FIG. 3 is a schematic diagram of the structure of CNeB;
FIG. 4 is a schematic illustration of the attention mechanism CA of the embedded model;
FIG. 5 is a schematic diagram of the composition structure of CBS in the model;
fig. 6 is a schematic diagram of the composition structure of C3 in the model.
Detailed Description
In order that the invention may be more readily understood, a more particular description of the invention will be rendered by reference to specific embodiments that are illustrated in the appended drawings.
The invention relates to a method for identifying wearing abnormality of a quick lightweight safety helmet, which is shown in fig. 2 and comprises the following steps:
step 1: acquiring a wearing picture data set of the safety helmet, and dividing the wearing picture data set into a training set, a verification set and a test set; processing the training set data to generate corresponding label files;
step 2, an improved Yolov5_CC target detection model is built, training set data are input into the improved Yolov5_CC target detection model for training, and the capacity of the model is primarily evaluated through a verification set and super parameters of the model are timely adjusted;
step 3, detecting the improved Yolov5_CC target detection model obtained in the step 2 by using a test set to obtain a detection effect of the model, and determining feasibility of the model;
and 4, combining the trained Yolov5_CC target detection model with a corresponding application scene, performing anomaly identification analysis on the picture or video information uploaded by the edge terminal equipment, and detecting whether a person in the video wears the safety helmet.
Step S1: and acquiring the safety helmet data set, and processing the safety helmet data set to generate a tag file. Aiming at the problem of unbalanced data set category, a mixed scene data enhancement method is designed, so that the category is balanced, and the accuracy of the model in a complex construction environment is improved:
in this embodiment, step 1 specifically includes:
determining a target identification positive sample as a helmet and a negative sample as a person; acquiring a safety helmet picture set in a station room of a target place, and processing the safety helmet picture set by using a data marking tool labellmg to generate a data set A in a YOLO format; collecting a large amount of public data B of the safety helmet in other environments by means of a network; using a generated countermeasure network model CycleGAN to expand data, training B into data distribution B' similar to A style; finally, B' is added to A to generate the final dataset.

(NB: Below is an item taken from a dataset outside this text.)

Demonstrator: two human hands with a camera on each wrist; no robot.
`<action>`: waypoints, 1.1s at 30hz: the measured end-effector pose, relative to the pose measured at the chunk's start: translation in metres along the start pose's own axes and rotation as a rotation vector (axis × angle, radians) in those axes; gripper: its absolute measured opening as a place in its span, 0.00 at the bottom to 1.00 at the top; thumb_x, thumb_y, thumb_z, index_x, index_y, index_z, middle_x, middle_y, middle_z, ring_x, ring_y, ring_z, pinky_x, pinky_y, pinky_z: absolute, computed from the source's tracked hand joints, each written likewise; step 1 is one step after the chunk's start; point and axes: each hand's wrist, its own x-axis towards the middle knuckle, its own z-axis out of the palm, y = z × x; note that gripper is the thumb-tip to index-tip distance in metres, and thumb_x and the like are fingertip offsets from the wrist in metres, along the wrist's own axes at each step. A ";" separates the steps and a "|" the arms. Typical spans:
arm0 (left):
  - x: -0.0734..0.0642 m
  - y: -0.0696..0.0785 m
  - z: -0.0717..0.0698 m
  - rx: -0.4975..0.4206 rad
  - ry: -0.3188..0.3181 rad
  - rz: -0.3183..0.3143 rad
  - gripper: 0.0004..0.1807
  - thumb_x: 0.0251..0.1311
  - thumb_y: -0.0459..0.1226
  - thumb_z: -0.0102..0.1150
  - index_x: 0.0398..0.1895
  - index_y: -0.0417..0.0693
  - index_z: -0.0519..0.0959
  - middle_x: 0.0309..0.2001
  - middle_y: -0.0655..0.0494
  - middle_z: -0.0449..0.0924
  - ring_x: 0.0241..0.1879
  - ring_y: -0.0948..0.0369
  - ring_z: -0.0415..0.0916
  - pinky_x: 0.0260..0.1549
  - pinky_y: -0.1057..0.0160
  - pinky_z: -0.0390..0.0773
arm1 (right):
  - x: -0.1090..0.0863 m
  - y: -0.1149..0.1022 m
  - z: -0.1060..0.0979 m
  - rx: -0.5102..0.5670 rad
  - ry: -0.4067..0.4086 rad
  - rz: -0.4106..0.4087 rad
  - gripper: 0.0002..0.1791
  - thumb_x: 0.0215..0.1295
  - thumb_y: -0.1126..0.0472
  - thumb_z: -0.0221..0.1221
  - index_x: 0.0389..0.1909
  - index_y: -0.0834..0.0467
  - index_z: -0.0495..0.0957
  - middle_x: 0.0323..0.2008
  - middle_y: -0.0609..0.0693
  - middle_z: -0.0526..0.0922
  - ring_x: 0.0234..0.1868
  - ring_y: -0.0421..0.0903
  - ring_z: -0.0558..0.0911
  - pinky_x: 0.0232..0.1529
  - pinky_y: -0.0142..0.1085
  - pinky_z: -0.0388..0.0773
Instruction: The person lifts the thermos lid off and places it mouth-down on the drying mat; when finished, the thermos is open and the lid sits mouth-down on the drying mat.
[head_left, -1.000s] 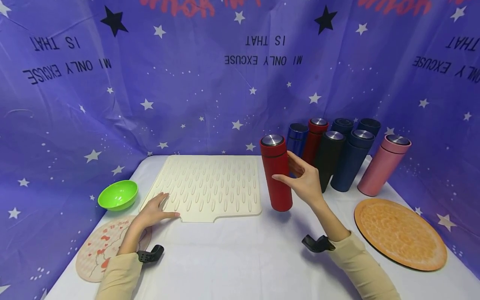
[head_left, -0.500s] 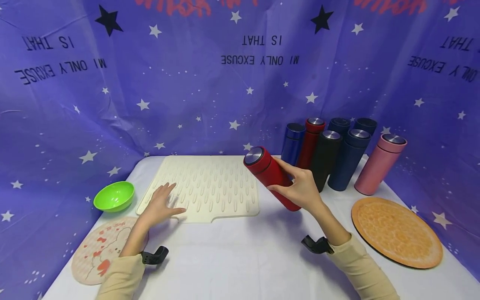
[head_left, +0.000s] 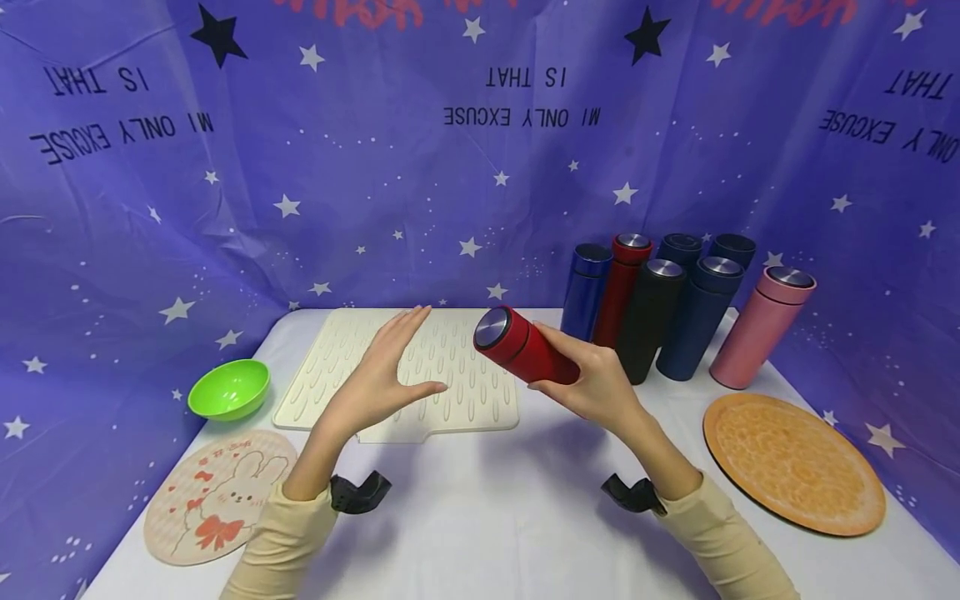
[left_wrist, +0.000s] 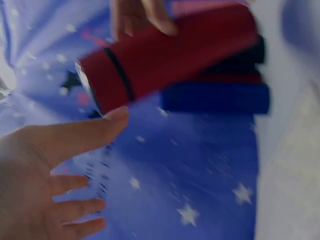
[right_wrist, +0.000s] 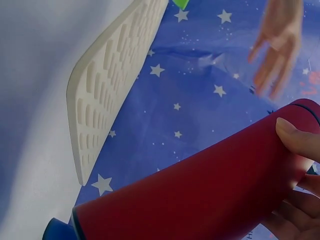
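Note:
My right hand (head_left: 588, 375) grips a red thermos bottle (head_left: 521, 343) around its body. The bottle is raised over the table and tilted, its silver-topped lid pointing left toward my other hand. My left hand (head_left: 382, 371) is held in the air above the cream ridged mat (head_left: 480, 400), thumb and fingers spread wide, nothing between them. In the left wrist view, the thumb (left_wrist: 117, 117) overlaps the lid end of the red bottle (left_wrist: 170, 55). The right wrist view shows the bottle's body (right_wrist: 195, 175) with my right thumb (right_wrist: 297, 140) lying along it.
Several upright thermos bottles stand at the back right, among them a blue one (head_left: 587, 292), a black one (head_left: 651, 321) and a pink one (head_left: 763, 329). An orange round mat (head_left: 795, 462) lies at right. A green bowl (head_left: 229, 392) and a rabbit-print mat (head_left: 217, 500) are at left.
The red bottle has gone from upright to tilted, its lid swinging left and down. My left hand has lifted off the cream mat's corner and moved right toward the bottle.

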 end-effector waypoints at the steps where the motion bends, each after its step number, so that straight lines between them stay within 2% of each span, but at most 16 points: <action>1: 0.003 0.006 0.001 -0.021 0.008 0.031 0.55 0.50 0.46 0.74 0.77 0.54 0.49 0.75 0.53 0.51 0.73 0.51 0.43 0.68 0.42 0.50 | 0.000 -0.001 0.001 0.000 -0.005 -0.005 0.43 0.39 0.64 0.78 0.62 0.60 0.74 0.53 0.55 0.81 0.47 0.53 0.84 0.45 0.46 0.83; 4: 0.008 0.021 0.007 -0.085 0.018 0.118 0.54 0.51 0.47 0.73 0.77 0.60 0.49 0.75 0.59 0.50 0.73 0.56 0.46 0.68 0.45 0.54 | -0.001 -0.005 0.004 0.003 -0.030 -0.029 0.43 0.40 0.63 0.78 0.62 0.60 0.74 0.54 0.56 0.81 0.48 0.53 0.83 0.46 0.46 0.82; 8: 0.010 0.028 0.015 -0.160 -0.011 0.223 0.52 0.51 0.46 0.73 0.76 0.57 0.52 0.74 0.60 0.51 0.72 0.59 0.49 0.68 0.50 0.57 | -0.001 -0.009 0.008 0.007 -0.061 -0.066 0.43 0.40 0.63 0.78 0.62 0.61 0.73 0.54 0.56 0.81 0.49 0.53 0.82 0.47 0.45 0.82; 13: 0.013 0.028 0.018 -0.246 -0.023 0.284 0.50 0.50 0.42 0.74 0.75 0.55 0.56 0.72 0.60 0.57 0.69 0.60 0.58 0.64 0.55 0.66 | -0.001 -0.014 0.011 0.009 -0.090 -0.103 0.42 0.41 0.63 0.78 0.62 0.60 0.73 0.56 0.55 0.80 0.53 0.52 0.80 0.50 0.45 0.80; 16: 0.015 0.027 0.019 -0.268 -0.036 0.317 0.46 0.49 0.38 0.75 0.72 0.52 0.62 0.69 0.59 0.63 0.66 0.59 0.64 0.61 0.58 0.70 | -0.001 -0.018 0.012 0.002 -0.107 -0.124 0.42 0.42 0.63 0.77 0.62 0.60 0.73 0.56 0.55 0.79 0.55 0.52 0.79 0.52 0.45 0.79; 20: 0.014 0.028 0.022 -0.307 -0.033 0.345 0.38 0.45 0.30 0.75 0.63 0.48 0.72 0.60 0.56 0.73 0.59 0.60 0.71 0.53 0.62 0.77 | -0.001 -0.020 0.012 -0.007 -0.131 -0.134 0.41 0.41 0.63 0.77 0.61 0.62 0.74 0.55 0.56 0.80 0.55 0.52 0.80 0.53 0.45 0.78; 22: 0.012 0.035 0.019 -0.338 -0.015 0.354 0.34 0.42 0.26 0.75 0.58 0.44 0.75 0.55 0.53 0.76 0.55 0.58 0.73 0.46 0.62 0.81 | -0.002 -0.020 0.012 0.008 -0.147 -0.138 0.41 0.41 0.62 0.77 0.61 0.61 0.74 0.55 0.55 0.80 0.55 0.52 0.79 0.53 0.45 0.78; 25: 0.008 0.047 0.009 -0.356 0.007 0.368 0.32 0.38 0.24 0.76 0.53 0.40 0.77 0.50 0.48 0.78 0.51 0.56 0.75 0.41 0.61 0.83 | -0.001 -0.017 0.012 0.092 -0.163 -0.140 0.41 0.42 0.60 0.77 0.62 0.59 0.74 0.57 0.53 0.79 0.60 0.52 0.76 0.56 0.44 0.76; 29: 0.004 0.057 -0.002 -0.366 0.014 0.407 0.31 0.36 0.22 0.76 0.50 0.36 0.77 0.48 0.45 0.78 0.50 0.54 0.76 0.39 0.59 0.84 | 0.003 -0.011 0.008 0.273 -0.203 -0.116 0.43 0.41 0.59 0.78 0.63 0.58 0.74 0.62 0.52 0.75 0.67 0.53 0.68 0.64 0.44 0.68; 31: 0.003 0.058 -0.005 -0.379 0.012 0.429 0.31 0.36 0.22 0.76 0.49 0.35 0.77 0.49 0.44 0.78 0.50 0.53 0.76 0.39 0.58 0.84 | 0.004 -0.010 0.004 0.348 -0.251 -0.078 0.46 0.40 0.59 0.79 0.64 0.59 0.72 0.63 0.52 0.73 0.66 0.52 0.68 0.62 0.42 0.70; 33: 0.002 0.059 -0.006 -0.390 0.016 0.450 0.31 0.35 0.22 0.76 0.49 0.34 0.77 0.49 0.43 0.78 0.51 0.53 0.75 0.39 0.58 0.84 | 0.005 -0.013 -0.002 0.410 -0.311 -0.035 0.47 0.40 0.62 0.79 0.66 0.61 0.70 0.62 0.54 0.74 0.62 0.51 0.73 0.56 0.39 0.76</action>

In step 2, the improved yolv5_cc target detection model is shown in fig. 1, and includes an input module, an improved backhaul Backbone network module, an improved neg module, and an output prediction module;
the input module inputs 640 x 640 images, mainly adopts Moasaic data enhancement, improves the original two images to four images for splicing, randomly zooms, randomly cuts and randomly arranges the images, enhances the diversity of the data, clusters a training set through an optimized kmeans algorithm to obtain the predicted anchor frame size which is most suitable for the data set, and inputs the processed data into a Backbone module after a series of data processing.
The optimized k-means algorithm clusters the width and height of all target frames in the training set, and the result obtains 9 width and height combinations, namely 9 anchor frames, and the specific steps are as follows:
step a: randomly selecting k samples from all data samples in the training set in the step 1 as center points;
step b: the distance between each sample and k center points is calculated and the samples are assigned to the center points nearest to it.

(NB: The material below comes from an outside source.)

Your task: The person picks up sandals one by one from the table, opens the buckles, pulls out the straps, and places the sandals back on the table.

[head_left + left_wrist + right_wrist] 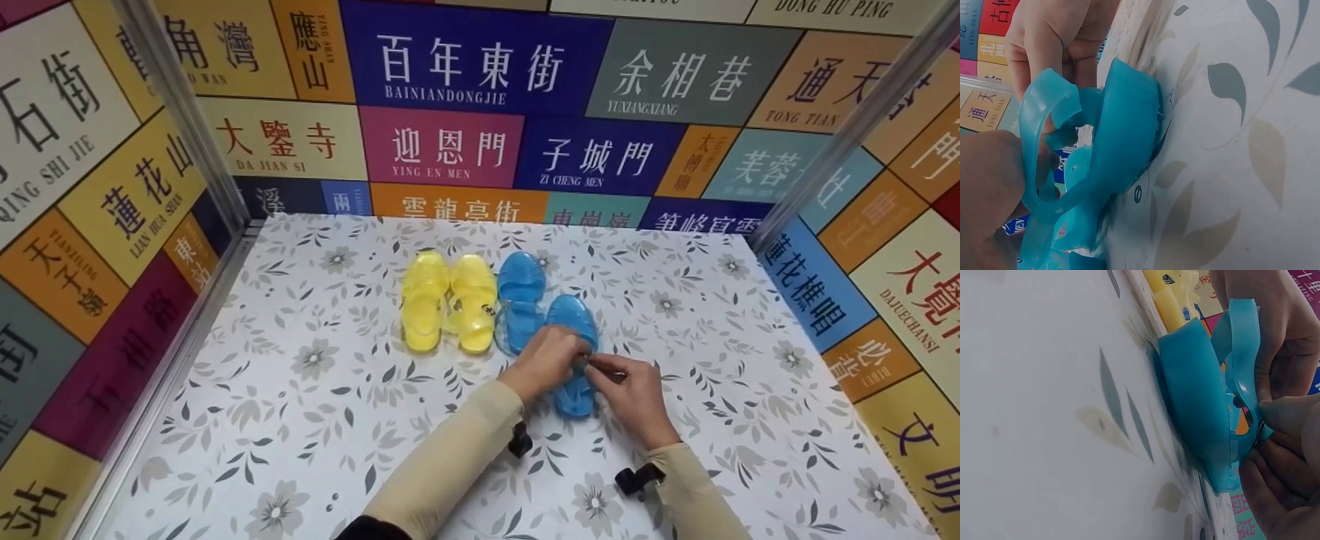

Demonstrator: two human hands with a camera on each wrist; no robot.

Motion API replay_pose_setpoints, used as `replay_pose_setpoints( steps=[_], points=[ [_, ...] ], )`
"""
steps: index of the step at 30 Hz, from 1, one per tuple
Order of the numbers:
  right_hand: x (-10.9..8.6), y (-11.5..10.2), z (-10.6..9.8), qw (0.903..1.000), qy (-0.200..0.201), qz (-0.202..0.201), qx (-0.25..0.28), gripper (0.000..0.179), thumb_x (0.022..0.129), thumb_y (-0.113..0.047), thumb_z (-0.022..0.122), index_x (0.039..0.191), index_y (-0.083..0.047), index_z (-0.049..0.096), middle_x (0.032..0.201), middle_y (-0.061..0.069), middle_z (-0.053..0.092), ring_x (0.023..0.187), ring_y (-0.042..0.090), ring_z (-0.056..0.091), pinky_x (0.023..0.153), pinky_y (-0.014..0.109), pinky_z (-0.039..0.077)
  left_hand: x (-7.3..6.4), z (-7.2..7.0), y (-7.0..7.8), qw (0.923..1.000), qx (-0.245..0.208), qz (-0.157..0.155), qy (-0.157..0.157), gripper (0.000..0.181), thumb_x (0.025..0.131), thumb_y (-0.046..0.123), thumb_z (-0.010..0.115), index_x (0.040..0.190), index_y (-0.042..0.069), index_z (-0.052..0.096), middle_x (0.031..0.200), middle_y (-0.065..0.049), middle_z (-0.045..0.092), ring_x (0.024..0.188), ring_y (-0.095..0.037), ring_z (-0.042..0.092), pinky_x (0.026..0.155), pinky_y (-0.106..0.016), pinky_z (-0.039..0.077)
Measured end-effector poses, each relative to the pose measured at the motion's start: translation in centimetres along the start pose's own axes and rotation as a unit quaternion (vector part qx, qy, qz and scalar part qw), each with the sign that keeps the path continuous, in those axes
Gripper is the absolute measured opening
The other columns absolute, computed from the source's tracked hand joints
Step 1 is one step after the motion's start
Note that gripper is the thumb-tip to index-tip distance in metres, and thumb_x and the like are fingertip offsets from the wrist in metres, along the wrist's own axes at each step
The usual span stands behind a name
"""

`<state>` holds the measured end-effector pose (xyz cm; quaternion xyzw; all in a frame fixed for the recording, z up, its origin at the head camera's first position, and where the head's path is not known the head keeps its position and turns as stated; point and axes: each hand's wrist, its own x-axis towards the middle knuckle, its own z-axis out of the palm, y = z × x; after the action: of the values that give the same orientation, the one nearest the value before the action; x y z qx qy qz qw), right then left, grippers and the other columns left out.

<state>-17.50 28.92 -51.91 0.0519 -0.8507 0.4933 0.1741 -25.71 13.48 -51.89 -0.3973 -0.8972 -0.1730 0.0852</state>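
Observation:
Both hands are at the ankle strap of the near blue sandal (pixel 574 319), whose heel (pixel 1129 124) faces the cameras in both wrist views. My left hand (pixel 544 361) holds the strap from the left, fingers bent over it. With thumb and fingers, my right hand (pixel 634 390) pinches the strap (pixel 1244 354) at a small metal buckle (pixel 1260 432) on the right side. The other blue sandal (pixel 521 277) lies just left, slightly farther back. The fingertips partly hide the strap end in the head view.
A pair of yellow sandals (pixel 424 300) lies left of the blue ones, toes pointing away. The tabletop (pixel 315 420) has a leaf-and-flower print. Walls with coloured place-name panels (pixel 480 67) stand behind and at both sides.

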Motion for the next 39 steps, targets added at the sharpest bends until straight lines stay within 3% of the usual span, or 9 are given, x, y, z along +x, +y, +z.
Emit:
replay_pose_setpoints(
  steps=[4, 12, 15, 18, 22, 28, 39],
  points=[
    [-0.1, 0.1, -0.1, 1.0000, 0.000, 0.005, 0.000, 0.015, 0.087, 0.007, 0.080, 0.102, 0.006, 0.080, 0.098, 0.020, 0.079, 0.089, 0.029, 0.077, 0.076, 0.015, 0.059, -0.2, 0.1, -0.3, 0.9992, -0.037, -0.010, -0.012, 0.036, 0.083, 0.002, 0.080, 0.114, 0.020, 0.081, 0.109, 0.004, 0.078, 0.102, -0.016, 0.071, 0.092, -0.026, 0.056],
    [-0.2, 1.1, -0.1, 0.9999, -0.001, 0.008, -0.006, 0.016, 0.089, 0.004, 0.080, 0.104, 0.004, 0.080, 0.100, 0.017, 0.079, 0.090, 0.028, 0.077, 0.076, 0.013, 0.057, -0.4, 0.6, -0.2, 0.9891, -0.134, -0.048, -0.037, 0.019, 0.102, 0.019, 0.070, 0.118, 0.019, 0.081, 0.115, 0.006, 0.078, 0.109, -0.013, 0.070, 0.097, -0.027, 0.054],
    [-0.2, 1.6, -0.2, 0.9999, -0.006, 0.008, -0.004, 0.016, 0.090, 0.002, 0.080, 0.106, 0.002, 0.081, 0.101, 0.016, 0.080, 0.091, 0.029, 0.077, 0.077, 0.014, 0.058, -0.5, 0.9, -0.2, 0.9763, -0.198, -0.082, -0.032, 0.019, 0.103, 0.022, 0.069, 0.117, 0.017, 0.081, 0.114, 0.006, 0.079, 0.108, -0.011, 0.071, 0.096, -0.025, 0.055],
    [-0.3, 1.3, -0.2, 1.0000, -0.007, 0.005, -0.001, 0.016, 0.090, 0.001, 0.080, 0.106, 0.002, 0.081, 0.101, 0.016, 0.080, 0.091, 0.030, 0.077, 0.077, 0.014, 0.057, -0.5, 1.1, -0.1, 0.9585, -0.261, -0.113, -0.016, 0.017, 0.101, 0.021, 0.072, 0.114, 0.015, 0.081, 0.109, 0.004, 0.079, 0.102, -0.009, 0.072, 0.091, -0.022, 0.055],
    [-0.4, 0.3, -0.3, 0.9999, -0.005, 0.013, 0.002, 0.016, 0.090, 0.003, 0.079, 0.106, 0.006, 0.080, 0.103, 0.019, 0.079, 0.091, 0.034, 0.077, 0.077, 0.014, 0.058, -0.6, 1.1, 0.1, 0.9404, -0.310, -0.140, 0.008, 0.014, 0.097, 0.017, 0.076, 0.110, 0.013, 0.082, 0.103, 0.004, 0.080, 0.096, -0.008, 0.072, 0.088, -0.021, 0.054],
    [-0.4, 0.3, -0.3, 0.9997, -0.010, 0.021, 0.009, 0.016, 0.090, 0.003, 0.079, 0.106, 0.005, 0.080, 0.105, 0.019, 0.079, 0.093, 0.033, 0.077, 0.078, 0.018, 0.059, -0.7, 1.4, 0.3, 0.9279, -0.331, -0.167, 0.036, 0.014, 0.094, 0.014, 0.079, 0.107, 0.015, 0.083, 0.101, 0.006, 0.081, 0.096, -0.008, 0.071, 0.089, -0.021, 0.054],
    [-0.2, -0.1, -0.1, 0.9998, 0.003, 0.016, 0.005, 0.015, 0.089, 0.005, 0.079, 0.105, 0.006, 0.080, 0.102, 0.018, 0.079, 0.091, 0.020, 0.076, 0.078, 0.016, 0.059, -0.9, 1.3, 0.3, 0.9145, -0.357, -0.183, 0.055, 0.012, 0.096, 0.009, 0.076, 0.105, 0.013, 0.083, 0.100, 0.004, 0.081, 0.092, -0.005, 0.070, 0.084, -0.021, 0.055]
  ],
)
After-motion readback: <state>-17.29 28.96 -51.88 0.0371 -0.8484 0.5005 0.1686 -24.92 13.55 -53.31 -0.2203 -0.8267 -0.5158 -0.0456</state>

Step c: each sample is distributed to a center point nearest to the sample, and all samples distributed to the same center point form a category to complete clustering;
step d: after clustering, the input samples in each training set find one activation node which is most matched with the input samples in the output layer of the clustering, then the parameters of the activation nodes are updated by a random gradient descent method, after a plurality of activation nodes are obtained, all the activation nodes form a winning field, all the nodes in the winning field are delineated, and the node weights are adjusted and then clustering is carried out.
B, clustering is completed by the original k-means algorithm, but the actual training effect and the expected difference are too large; the optimized k-means algorithm adopted in the embodiment can improve two defects of 'easy to be affected by noise' and 'iteration result is usually not global optimum but local optimum solution' of the original model Kmeans algorithm through two-layer clustering.
The improved Backbone network module comprises a layer of CBS structure, a CBS structure and a C3 structure which are alternately and four times, a CA attention mechanism and an SPPF structure which are sequentially connected;
as shown in fig. 5, the CBS structure is composed of a convolution layer, a BN layer, and an activation layer, and performs feature extraction, normalization, and nonlinear processing on the image data processed by the input module; the C3 module learns residual characteristics, and as shown in FIG. 6, the module is divided into two branches, wherein one branch uses 3 standard convolution layers and a Bottleneck module stack, the other branch only passes through one basic convolution module, and finally the two branches are connected;
as shown in fig. 4, the CA attention mechanism can capture remote dependency in one spatial direction, store accurate position information in another spatial direction, obtain feature graphs of two directions of horizontal direction and vertical direction altogether, splice them and implement dimension reduction by using convolution, batch norm and activation function, and finally use the activation function to perform fusion output with original features, so as to perform object detection more accurately; the SPPF module is a space pyramid pooling module, and the input serial passes through a plurality of MaxPool layers with the size of 5 multiplied by 5 to realize self-adaptive output.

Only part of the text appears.